Problem to solve: Search the lines of the records for the word "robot", and copy every line that has it.

Stored dataset items
######
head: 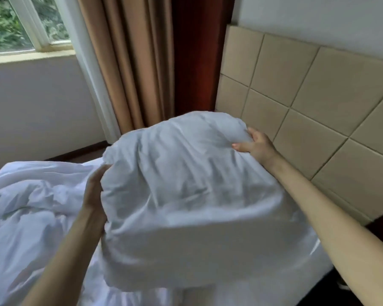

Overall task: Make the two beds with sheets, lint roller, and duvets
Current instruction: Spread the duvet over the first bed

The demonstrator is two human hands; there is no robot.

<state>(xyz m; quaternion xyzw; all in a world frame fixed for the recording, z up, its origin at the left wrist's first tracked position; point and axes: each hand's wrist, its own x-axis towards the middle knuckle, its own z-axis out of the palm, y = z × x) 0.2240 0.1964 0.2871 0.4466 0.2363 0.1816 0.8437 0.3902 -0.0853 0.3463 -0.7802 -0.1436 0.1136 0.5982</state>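
Plump white cotton-cased pillow (pixel 186 184) held up over the bed, close to the headboard.
Looks light, soft and floppy, likely to sag if held at one point, so grip opposite edges. Right hand (pixel 255 144) pinches the far corner, thumb on top. Left hand (pixel 95 191) lies against the left edge; finger curl cannot be told. Below: crumpled white duvet (pixel 31 195); behind: beige padded square-panelled headboard (pixel 318 96).

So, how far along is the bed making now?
Nothing looks finished yet. In hand: the left hand and right hand hold a white pillow up above the bed, near the headboard. Still to do: the duvet lies crumpled on the bed and needs spreading. Nothing else of the job is in view.
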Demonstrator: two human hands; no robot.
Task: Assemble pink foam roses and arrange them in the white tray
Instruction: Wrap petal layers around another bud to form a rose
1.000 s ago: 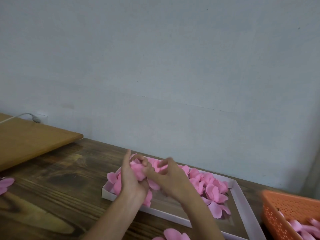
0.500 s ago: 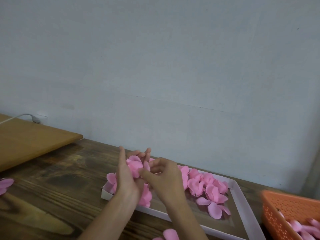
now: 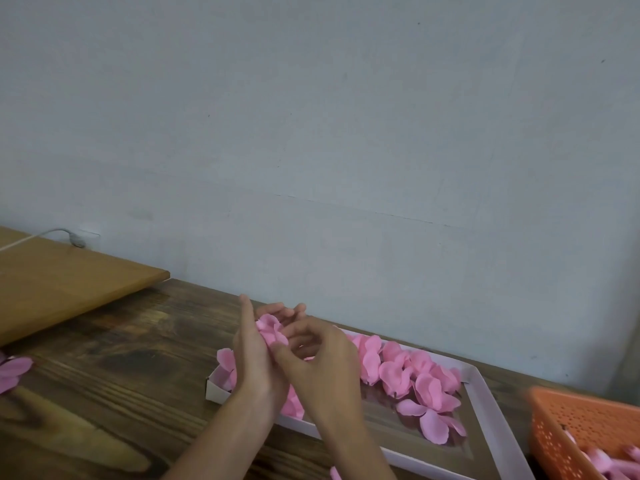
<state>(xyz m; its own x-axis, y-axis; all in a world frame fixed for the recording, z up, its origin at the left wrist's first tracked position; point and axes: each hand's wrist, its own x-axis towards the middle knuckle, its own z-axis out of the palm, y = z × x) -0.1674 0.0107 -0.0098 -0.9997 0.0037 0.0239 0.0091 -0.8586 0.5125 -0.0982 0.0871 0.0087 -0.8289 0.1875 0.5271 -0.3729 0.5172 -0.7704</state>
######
Solution:
The demonstrator is two human hands; there is no robot.
Demonstrator: two human hands; no robot.

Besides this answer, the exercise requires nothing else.